A rancher has 600 meters of fence to enclose a rectangular corral with another fence dividing it in the middle as in the diagram below.

As indicated in the diagram, the four horizontal sections of fence will each be x meters long and the three vertical sections will each be y meters long.

The rancher's goal is to use all of the fence and enclose the largest possible area.

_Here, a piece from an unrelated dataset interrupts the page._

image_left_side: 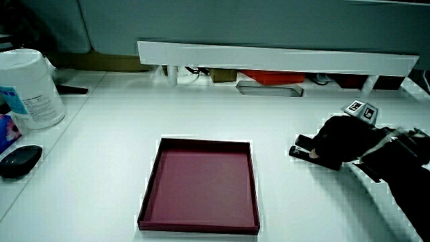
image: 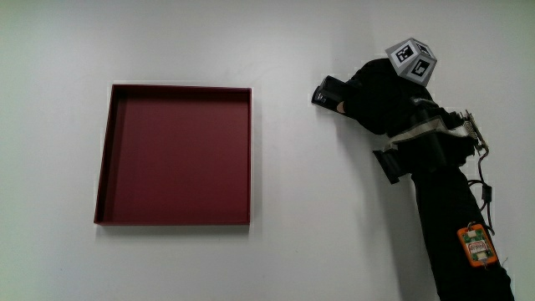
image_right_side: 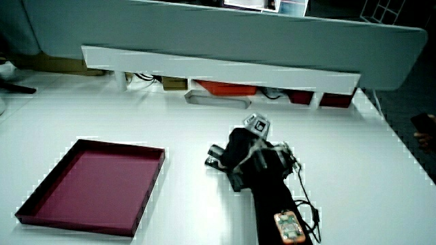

The two rectangles each have area xy, so we have

total area: A = 2xy.

There is not much we can do with the quantity A while it is expressed as a product of two variables. However, the fact that we have only 1200 meters of fence available leads to an equation that x and y must satisfy.

3y + 4x = 1200.

3y = 1200 - 4x.

y = 400 - 4x/3.

We now have y expressed as a function of x, and we can substitute this expression for y in the formula for total area A.

A = 2xy = 2x (400 -4x/3).

We need to find the value of x that makes A as large as possible. A is a quadratic function of x, and the graph opens downward, so the highest point on the graph of A is the vertex. Since A is factored, the easiest way to find the vertex is to find the x-intercepts and average.

2x (400 -4x/3) = 0.

2x = 0 or 400 -4x/3 = 0.

x = 0 or 400 = 4x/3.

x = 0 or 1200 = 4x.

x = 0 or 300 = x.

Therefore, the line of symmetry of the graph of A is x = 150, the average of 0 and 300.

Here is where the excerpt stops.